→ Activity
Give back the whole listing exactly as written, leaving out each picture.

Top of Input data

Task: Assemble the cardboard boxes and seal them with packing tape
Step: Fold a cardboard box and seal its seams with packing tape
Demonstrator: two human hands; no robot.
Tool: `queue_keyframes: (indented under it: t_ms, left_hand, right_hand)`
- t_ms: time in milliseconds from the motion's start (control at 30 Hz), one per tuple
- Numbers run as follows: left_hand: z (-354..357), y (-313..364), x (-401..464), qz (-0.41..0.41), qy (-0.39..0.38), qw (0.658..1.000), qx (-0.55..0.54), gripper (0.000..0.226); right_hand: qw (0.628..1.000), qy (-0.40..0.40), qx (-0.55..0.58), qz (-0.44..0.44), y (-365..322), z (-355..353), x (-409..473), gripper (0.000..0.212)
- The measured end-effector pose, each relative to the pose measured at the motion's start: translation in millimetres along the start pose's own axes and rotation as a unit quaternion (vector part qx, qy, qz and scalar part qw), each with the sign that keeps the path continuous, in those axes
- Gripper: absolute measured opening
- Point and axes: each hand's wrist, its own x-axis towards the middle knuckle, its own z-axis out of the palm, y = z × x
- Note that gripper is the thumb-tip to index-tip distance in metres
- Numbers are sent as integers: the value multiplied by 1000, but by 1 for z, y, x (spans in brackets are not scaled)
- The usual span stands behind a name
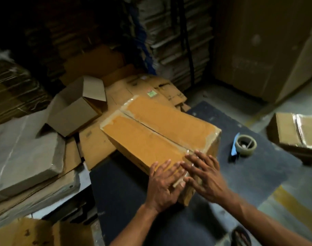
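Note:
A long brown cardboard box lies on a dark mat with its two top flaps closed and clear tape along the far edges. My left hand and my right hand press flat, fingers straight, on the box's near end, where clear tape crosses the centre seam and folds over the edge. A roll of packing tape with a blue-handled cutter sits on the mat to the right of the box, apart from both hands.
An open small box stands at the left among flattened cartons. A taped box sits at the right edge. Tall stacks of flat cardboard fill the back. Wrapped bundles lie at the left.

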Motion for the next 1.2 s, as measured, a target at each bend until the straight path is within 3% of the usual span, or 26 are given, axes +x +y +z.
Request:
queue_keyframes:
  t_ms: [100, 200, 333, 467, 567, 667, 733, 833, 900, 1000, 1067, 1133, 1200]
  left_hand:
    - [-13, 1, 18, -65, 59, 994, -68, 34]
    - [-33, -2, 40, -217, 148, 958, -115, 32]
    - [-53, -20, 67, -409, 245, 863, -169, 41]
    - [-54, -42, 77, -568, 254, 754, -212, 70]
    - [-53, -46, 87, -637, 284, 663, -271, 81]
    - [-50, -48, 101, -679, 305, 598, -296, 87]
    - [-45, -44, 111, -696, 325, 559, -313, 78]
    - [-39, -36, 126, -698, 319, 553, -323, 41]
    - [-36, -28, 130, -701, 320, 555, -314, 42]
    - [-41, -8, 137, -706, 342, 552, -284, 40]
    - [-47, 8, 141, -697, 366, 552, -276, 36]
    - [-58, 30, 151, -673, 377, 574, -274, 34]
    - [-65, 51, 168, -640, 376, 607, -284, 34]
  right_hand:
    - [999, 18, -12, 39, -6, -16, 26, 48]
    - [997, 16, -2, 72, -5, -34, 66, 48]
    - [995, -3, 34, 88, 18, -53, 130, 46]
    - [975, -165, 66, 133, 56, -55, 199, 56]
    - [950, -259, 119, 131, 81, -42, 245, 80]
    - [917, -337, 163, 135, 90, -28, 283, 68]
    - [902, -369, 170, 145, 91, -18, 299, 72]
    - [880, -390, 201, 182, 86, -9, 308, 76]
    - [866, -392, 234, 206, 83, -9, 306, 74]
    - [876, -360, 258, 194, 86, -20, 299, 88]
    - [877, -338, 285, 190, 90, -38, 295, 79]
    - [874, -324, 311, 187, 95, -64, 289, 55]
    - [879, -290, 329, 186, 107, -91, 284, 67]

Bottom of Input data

→ Written solution
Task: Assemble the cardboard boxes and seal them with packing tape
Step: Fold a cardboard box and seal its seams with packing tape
Demonstrator: two human hands; no robot.
Tool: `queue_keyframes: (indented under it: t_ms, left_hand, right_hand)`
- t_ms: time in milliseconds from the motion's start (control at 30 Hz), one per tuple
- Numbers run as follows: left_hand: z (-354..357), y (-313..364), x (-401..464), qz (-0.41..0.41), qy (-0.39..0.38), qw (0.658..1.000), qx (-0.55..0.54), gripper (0.000..0.226); right_hand: qw (0.628..1.000), qy (-0.40..0.40), qx (-0.55..0.58), qz (-0.44..0.44), y (-365..322), z (-355..353), x (-409..473), gripper (0.000..0.212)
- The measured end-effector pose, each relative to the pose measured at the motion's start: translation in millimetres along the start pose's own axes and rotation as a unit quaternion (vector part qx, qy, qz and scalar part qw), each with the sign that keeps the path continuous, in those axes
- Gripper: absolute measured opening
- Point and axes: each hand's wrist, its own x-axis towards the middle knuckle, its own z-axis out of the palm, y = z × x
- Note that gripper is the thumb-tip to index-tip distance in metres
- Numbers are sent as integers: the value multiplied by 1000, but by 1 for z, y, x (spans in brackets are not scaled)
- The usual span stands behind a name
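Note:
A long brown cardboard box lies on a dark mat with its two top flaps closed and clear tape along the far edges. My left hand and my right hand press flat, fingers straight, on the box's near end, where clear tape crosses the centre seam and folds over the edge. A roll of packing tape with a blue-handled cutter sits on the mat to the right of the box, apart from both hands.
An open small box stands at the left among flattened cartons. A taped box sits at the right edge. Tall stacks of flat cardboard fill the back. Wrapped bundles lie at the left.
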
Motion for the next 1.2 s, as measured, a target at each bend until the straight path is within 3% of the usual span, or 26 are given, axes +x +y +z.
Request:
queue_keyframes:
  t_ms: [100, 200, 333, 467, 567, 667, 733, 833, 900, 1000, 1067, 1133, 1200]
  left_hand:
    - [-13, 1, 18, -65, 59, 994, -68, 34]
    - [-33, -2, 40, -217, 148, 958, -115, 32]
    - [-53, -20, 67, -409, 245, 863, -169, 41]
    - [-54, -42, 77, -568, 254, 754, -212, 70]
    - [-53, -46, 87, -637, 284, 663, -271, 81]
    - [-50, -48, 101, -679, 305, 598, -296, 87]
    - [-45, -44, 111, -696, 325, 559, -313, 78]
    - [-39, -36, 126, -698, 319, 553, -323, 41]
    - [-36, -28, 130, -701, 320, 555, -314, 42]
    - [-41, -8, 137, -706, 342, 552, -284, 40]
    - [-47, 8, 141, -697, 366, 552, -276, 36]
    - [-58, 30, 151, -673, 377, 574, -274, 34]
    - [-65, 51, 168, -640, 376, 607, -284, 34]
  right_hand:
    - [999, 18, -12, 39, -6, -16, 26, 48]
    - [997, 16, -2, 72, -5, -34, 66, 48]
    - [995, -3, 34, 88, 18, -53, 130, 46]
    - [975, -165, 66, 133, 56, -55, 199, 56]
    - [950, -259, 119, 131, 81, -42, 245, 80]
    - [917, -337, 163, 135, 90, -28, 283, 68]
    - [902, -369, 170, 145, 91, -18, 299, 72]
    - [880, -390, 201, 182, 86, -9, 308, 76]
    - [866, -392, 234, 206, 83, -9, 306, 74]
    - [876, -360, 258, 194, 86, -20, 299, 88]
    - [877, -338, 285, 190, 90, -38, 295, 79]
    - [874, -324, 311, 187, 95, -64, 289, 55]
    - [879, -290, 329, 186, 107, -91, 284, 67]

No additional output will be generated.